> [Items from a dataset]
________________________

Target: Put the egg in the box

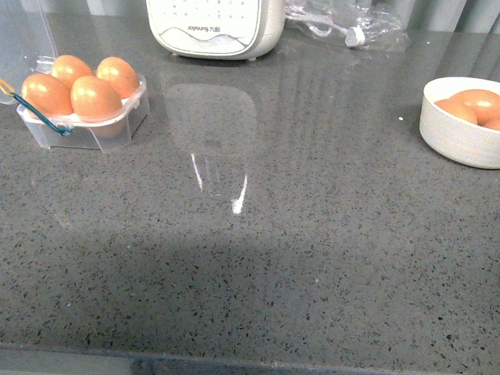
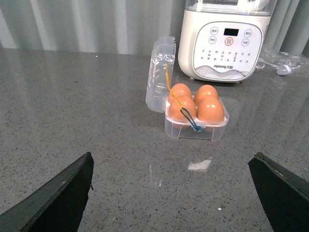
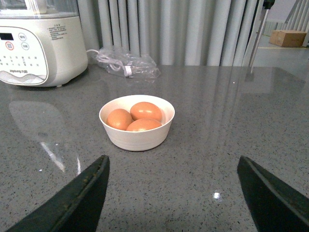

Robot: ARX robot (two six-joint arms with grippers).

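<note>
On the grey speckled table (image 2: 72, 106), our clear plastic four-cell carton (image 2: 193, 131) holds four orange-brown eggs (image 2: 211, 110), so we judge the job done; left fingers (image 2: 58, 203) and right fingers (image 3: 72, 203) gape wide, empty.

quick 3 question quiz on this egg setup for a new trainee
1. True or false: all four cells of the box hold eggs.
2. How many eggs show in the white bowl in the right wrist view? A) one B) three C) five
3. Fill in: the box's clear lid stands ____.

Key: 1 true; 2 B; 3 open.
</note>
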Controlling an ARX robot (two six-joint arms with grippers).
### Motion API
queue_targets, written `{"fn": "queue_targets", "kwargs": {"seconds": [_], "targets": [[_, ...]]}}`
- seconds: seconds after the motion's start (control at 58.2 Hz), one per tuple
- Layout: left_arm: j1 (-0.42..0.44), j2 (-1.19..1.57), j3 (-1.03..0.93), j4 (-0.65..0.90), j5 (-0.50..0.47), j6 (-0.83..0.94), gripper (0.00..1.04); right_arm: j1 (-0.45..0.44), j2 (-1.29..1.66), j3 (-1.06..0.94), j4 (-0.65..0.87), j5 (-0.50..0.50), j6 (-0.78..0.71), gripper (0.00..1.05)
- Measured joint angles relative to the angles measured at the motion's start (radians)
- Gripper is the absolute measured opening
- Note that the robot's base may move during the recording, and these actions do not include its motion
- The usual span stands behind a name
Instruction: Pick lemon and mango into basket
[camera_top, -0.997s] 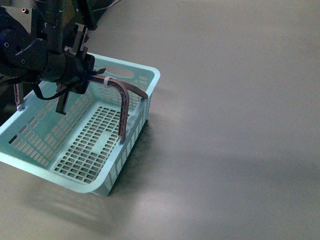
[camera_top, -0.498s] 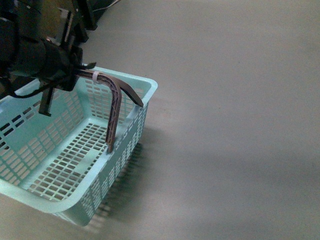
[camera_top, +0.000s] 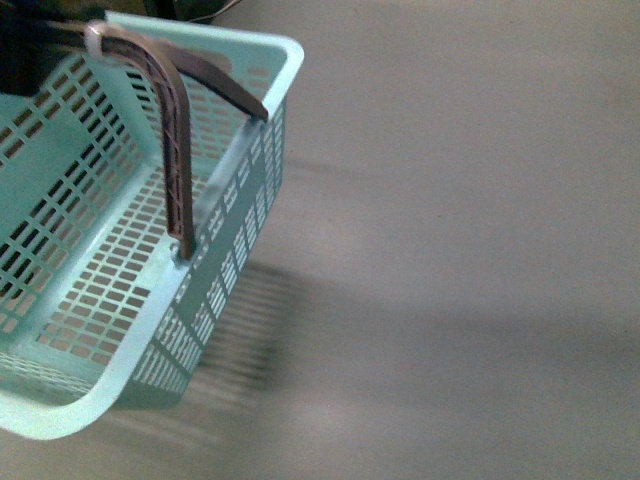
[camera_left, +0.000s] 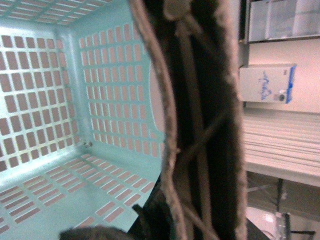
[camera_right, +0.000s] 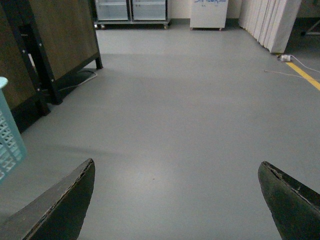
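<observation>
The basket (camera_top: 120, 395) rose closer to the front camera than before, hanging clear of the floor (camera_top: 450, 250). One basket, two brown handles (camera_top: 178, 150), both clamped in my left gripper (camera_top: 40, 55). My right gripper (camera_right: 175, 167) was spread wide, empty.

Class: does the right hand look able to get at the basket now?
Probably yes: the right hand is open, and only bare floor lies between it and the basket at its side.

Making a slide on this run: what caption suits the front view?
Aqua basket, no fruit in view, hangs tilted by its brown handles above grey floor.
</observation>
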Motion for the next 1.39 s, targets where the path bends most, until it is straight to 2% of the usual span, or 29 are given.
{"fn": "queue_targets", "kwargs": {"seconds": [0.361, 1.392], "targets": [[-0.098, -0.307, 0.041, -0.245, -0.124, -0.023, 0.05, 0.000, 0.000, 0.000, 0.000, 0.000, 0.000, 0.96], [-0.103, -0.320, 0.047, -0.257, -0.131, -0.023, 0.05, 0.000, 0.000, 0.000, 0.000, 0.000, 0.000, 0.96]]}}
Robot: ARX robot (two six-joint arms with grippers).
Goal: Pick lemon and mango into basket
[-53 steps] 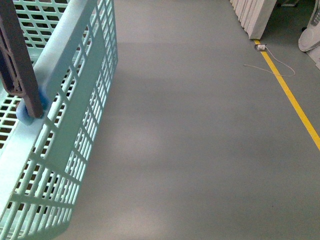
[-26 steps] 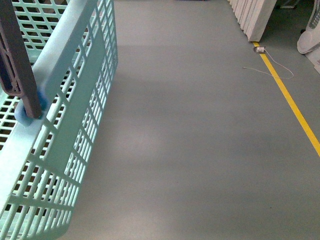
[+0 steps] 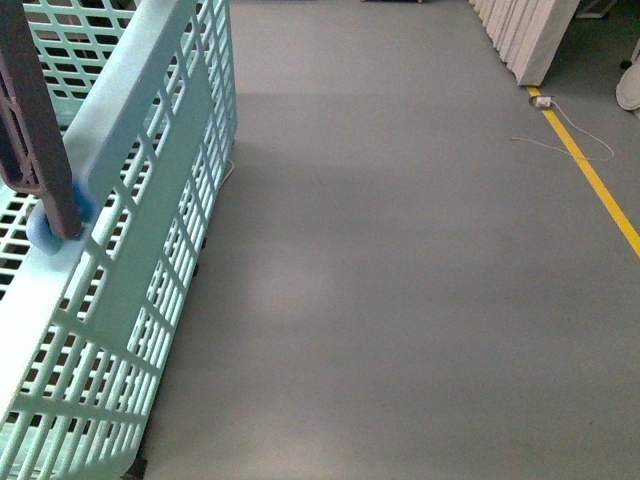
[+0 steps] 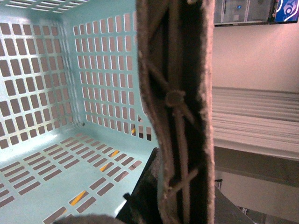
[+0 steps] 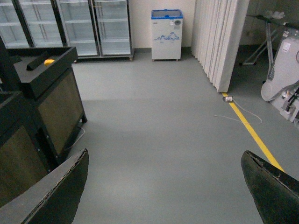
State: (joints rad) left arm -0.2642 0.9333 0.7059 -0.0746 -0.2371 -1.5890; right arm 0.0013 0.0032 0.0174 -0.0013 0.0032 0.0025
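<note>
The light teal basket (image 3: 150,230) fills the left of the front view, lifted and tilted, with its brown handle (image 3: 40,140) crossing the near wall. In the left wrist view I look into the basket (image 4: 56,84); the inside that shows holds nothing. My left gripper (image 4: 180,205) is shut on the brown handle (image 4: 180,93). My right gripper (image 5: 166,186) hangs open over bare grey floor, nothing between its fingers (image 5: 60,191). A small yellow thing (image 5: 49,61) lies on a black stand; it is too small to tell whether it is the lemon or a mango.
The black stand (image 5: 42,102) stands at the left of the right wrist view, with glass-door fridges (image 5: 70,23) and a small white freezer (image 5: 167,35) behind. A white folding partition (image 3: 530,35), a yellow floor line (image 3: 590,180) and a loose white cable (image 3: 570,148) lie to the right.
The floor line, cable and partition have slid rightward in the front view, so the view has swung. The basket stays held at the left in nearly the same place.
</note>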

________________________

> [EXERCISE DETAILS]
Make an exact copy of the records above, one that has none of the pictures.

> [OUTPUT FOR THIS EXERCISE]
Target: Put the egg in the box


Robot: ARX robot (two six-joint arms with grippers).

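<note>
On the grey speckled table (image 2: 72, 106), our clear plastic four-cell carton (image 2: 193, 131) holds four orange-brown eggs (image 2: 211, 110), so we judge the job done; left fingers (image 2: 58, 203) and right fingers (image 3: 72, 203) gape wide, empty.

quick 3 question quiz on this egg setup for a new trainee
1. True or false: all four cells of the box hold eggs.
2. How many eggs show in the white bowl in the right wrist view? A) one B) three C) five
3. Fill in: the box's clear lid stands ____.

Key: 1 true; 2 B; 3 open.
</note>
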Controlling an ARX robot (two six-joint arms with grippers).
### Motion API
queue_targets, written `{"fn": "queue_targets", "kwargs": {"seconds": [_], "targets": [[_, ...]]}}`
- seconds: seconds after the motion's start (control at 58.2 Hz), one per tuple
- Layout: left_arm: j1 (-0.42..0.44), j2 (-1.19..1.57), j3 (-1.03..0.93), j4 (-0.65..0.90), j5 (-0.50..0.47), j6 (-0.83..0.94), gripper (0.00..1.04); right_arm: j1 (-0.45..0.44), j2 (-1.29..1.66), j3 (-1.06..0.94), j4 (-0.65..0.87), j5 (-0.50..0.50), j6 (-0.78..0.71), gripper (0.00..1.05)
- Measured joint angles relative to the angles measured at the motion's start (radians)
- Gripper is the absolute measured opening
- Note that the robot's base may move during the recording, and these actions do not include its motion
- The usual span stands behind a name
Instruction: Pick lemon and mango into basket
[camera_top, -0.997s] 
[camera_top, -0.498s] 
[camera_top, +0.000s] 
[camera_left, +0.000s] 
[camera_right, +0.000s] 
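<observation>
The basket (camera_top: 120, 395) rose closer to the front camera than before, hanging clear of the floor (camera_top: 450, 250). One basket, two brown handles (camera_top: 178, 150), both clamped in my left gripper (camera_top: 40, 55). My right gripper (camera_right: 175, 167) was spread wide, empty.

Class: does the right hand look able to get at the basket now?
Probably yes: the right hand is open, and only bare floor lies between it and the basket at its side.

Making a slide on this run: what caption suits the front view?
Aqua basket, no fruit in view, hangs tilted by its brown handles above grey floor.
</observation>
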Motion for the next 1.39 s, targets where the path bends most, until it is straight to 2% of the usual span, or 29 are given.
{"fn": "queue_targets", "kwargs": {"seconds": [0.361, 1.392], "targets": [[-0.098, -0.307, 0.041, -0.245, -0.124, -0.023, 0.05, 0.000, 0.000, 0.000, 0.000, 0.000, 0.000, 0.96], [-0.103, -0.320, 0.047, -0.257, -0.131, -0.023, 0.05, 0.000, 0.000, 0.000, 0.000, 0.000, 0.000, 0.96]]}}
Robot: ARX robot (two six-joint arms with grippers).
Goal: Pick lemon and mango into basket
[-53 steps] 
[-26 steps] 
[+0 steps] 
[+0 steps] 
[+0 steps] 
State: (joints rad) left arm -0.2642 0.9333 0.7059 -0.0746 -0.2371 -1.5890; right arm 0.0013 0.0032 0.0174 -0.0013 0.0032 0.0025
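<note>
The light teal basket (image 3: 150,230) fills the left of the front view, lifted and tilted, with its brown handle (image 3: 40,140) crossing the near wall. In the left wrist view I look into the basket (image 4: 56,84); the inside that shows holds nothing. My left gripper (image 4: 180,205) is shut on the brown handle (image 4: 180,93). My right gripper (image 5: 166,186) hangs open over bare grey floor, nothing between its fingers (image 5: 60,191). A small yellow thing (image 5: 49,61) lies on a black stand; it is too small to tell whether it is the lemon or a mango.
The black stand (image 5: 42,102) stands at the left of the right wrist view, with glass-door fridges (image 5: 70,23) and a small white freezer (image 5: 167,35) behind. A white folding partition (image 3: 530,35), a yellow floor line (image 3: 590,180) and a loose white cable (image 3: 570,148) lie to the right.
The floor line, cable and partition have slid rightward in the front view, so the view has swung. The basket stays held at the left in nearly the same place.
</note>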

Now the exercise is complete.